As part of the Third Amendment, borrowings under the Credit Agreement bear interest (A) from March 5, 2020 until the date of the Third Amendment, at a rate equal to one-month LIBOR plus 2.0%, (B) from the date of the Third Amendment until the date the administrative agent receives the Company’s financial statements for the quarter ended July 3, 2020, at a rate equal to one-month LIBOR, plus an applicable margin of 2.50% and (C) at all other times during the Covenant Relief Period, at a rate equal to either, at the Company’s option, (i) the highest of the prime rate, the Federal Funds Rate plus 0.5% or one-month LIBOR plus 1.00% or (ii) one-month LIBOR, in each case plus an applicable margin ranging from 0.125% to 1.50% with respect to Base Rate borrowings and 1.125% to 2.50% with respect to LIBOR borrowings, depending on the Leverage Ratio; provided, that one-month LIBOR shall not be less than 0.75% during the Covenant Relief Period.
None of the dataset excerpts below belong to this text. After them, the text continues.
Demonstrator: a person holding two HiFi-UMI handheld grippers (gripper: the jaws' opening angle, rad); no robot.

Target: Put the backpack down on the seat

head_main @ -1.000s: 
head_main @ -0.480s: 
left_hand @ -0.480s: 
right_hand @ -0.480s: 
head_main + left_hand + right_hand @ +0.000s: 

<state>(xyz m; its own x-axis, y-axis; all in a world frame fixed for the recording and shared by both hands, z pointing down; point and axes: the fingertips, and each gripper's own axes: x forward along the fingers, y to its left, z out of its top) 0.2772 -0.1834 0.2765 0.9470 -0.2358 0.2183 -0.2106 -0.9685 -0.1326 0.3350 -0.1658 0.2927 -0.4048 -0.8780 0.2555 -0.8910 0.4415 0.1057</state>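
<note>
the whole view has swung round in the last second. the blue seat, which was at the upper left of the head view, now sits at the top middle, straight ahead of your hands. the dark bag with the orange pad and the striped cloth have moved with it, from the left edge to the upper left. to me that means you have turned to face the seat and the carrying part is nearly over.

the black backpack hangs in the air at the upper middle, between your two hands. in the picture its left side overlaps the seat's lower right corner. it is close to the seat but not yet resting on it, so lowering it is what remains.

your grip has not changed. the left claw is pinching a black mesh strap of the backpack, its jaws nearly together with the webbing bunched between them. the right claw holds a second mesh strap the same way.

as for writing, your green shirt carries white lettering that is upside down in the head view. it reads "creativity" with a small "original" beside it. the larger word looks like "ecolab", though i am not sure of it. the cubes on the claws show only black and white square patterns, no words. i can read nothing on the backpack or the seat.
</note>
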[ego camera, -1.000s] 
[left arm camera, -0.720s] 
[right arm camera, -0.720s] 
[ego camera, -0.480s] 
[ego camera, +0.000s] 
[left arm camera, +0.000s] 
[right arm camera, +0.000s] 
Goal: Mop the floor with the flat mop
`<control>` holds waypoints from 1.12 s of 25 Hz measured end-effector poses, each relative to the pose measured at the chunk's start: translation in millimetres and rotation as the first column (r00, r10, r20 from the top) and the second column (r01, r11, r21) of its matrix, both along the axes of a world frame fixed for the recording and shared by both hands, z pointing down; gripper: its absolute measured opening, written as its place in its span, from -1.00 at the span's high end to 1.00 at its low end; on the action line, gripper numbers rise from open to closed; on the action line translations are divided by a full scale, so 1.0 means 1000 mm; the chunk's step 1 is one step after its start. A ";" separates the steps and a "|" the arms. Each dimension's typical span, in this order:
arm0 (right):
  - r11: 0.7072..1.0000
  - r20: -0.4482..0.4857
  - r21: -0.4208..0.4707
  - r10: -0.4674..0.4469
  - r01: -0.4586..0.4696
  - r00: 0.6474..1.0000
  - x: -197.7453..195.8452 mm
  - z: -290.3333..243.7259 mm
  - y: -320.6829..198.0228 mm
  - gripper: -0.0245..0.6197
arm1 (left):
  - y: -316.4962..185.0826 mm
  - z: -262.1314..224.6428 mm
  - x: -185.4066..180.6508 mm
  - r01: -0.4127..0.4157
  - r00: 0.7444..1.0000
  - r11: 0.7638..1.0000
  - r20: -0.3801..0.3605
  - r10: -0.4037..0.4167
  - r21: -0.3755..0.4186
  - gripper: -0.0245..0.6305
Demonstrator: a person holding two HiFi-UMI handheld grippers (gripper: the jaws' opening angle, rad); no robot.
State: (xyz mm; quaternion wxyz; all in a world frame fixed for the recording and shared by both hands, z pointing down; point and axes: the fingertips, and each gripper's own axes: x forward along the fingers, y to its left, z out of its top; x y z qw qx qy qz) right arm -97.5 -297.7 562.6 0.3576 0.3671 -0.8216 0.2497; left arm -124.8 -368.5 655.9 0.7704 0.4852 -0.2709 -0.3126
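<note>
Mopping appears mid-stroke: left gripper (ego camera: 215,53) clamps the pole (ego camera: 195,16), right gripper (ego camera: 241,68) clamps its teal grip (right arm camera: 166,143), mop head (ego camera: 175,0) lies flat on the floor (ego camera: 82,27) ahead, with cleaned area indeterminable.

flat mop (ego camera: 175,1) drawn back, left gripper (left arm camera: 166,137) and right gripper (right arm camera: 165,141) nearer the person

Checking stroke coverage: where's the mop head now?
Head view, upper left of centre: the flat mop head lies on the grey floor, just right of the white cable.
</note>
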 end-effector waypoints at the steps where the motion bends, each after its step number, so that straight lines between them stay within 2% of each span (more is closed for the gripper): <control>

During the Covenant Relief Period, the Company will pay a commitment fee for the unused portion of the Revolving Credit Facility and the delayed draw term loan facility, which ranges from 0.15% to 0.45% per annum depending on the Leverage Ratio, and fees on the face amount of any letters of credit outstanding under the Revolving Credit Facility, which range from 0.84% to 2.50% per annum, in each case, depending on whether such letter of credit is a performance or financial letter of credit and the Leverage Ratio.

After the Covenant Relief Period, borrowings under the Credit Agreement will bear interest at a rate equal to either, at the Company’s option, (i) the Base Rate or (ii) one-month LIBOR, in each case plus an applicable margin ranging from 0.125% to 1.00% with respect to Base Rate borrowings and 1.125% to 2.00% with respect to LIBOR borrowings, depending on the Leverage Ratio; provided, that one-month LIBOR shall not be less than 0.00%. After the Covenant Relief Period, the Company will pay a commitment fee for the unused portion of the Revolving Credit Facility and the delayed draft term loan facility, which will range from 0.15% to 0.35% per annum depending on the Leverage Ratio, and fees on the face amount of any letters of credit outstanding under the Revolving Credit Facility, which will range from 0.84% to 2.00% per annum, in each case, depending on whether such letter of credit is a performance or financial letter of credit and the Leverage Ratio.

As of July 3, 2020, the Company was in compliance with all covenants contained in the credit agreement.

Other Debt Agreements

Software Agreements

The Company finances, from time to time, software costs by entering into unsecured notes payable with software providers. During the fiscal year ended December 28, 2018, the Company elected to finance its IBM software costs of $0.2 million with a note payable bearing interest at an annual rate of 4.656%, payable in monthly principal and

interest installments of $6,000 through November 2021. As of July 3, 2020, and December 27, 2019, the unpaid balance related to the IBM software agreement totaled $99,000 and $133,000, respectively.

Utility Customer Agreement

In connection with the acquisition of substantially all of the assets of Onsite Energy, the Company assumed a contract dispute settlement agreement between Onsite Energy and one of its utility customers dated December 20, 2018 (the “Utility Customer Agreement”) where Onsite Energy agreed to pay $1.7 million, bearing interest at an imputed annual rate of 4.332%, payable in quarterly principal and interest installments through June 2021. As of July 3, 2020 and December 27, 2019, the unpaid balance of the Utility Customer Agreement totaled $0.8 million and $0.9 million, respectively.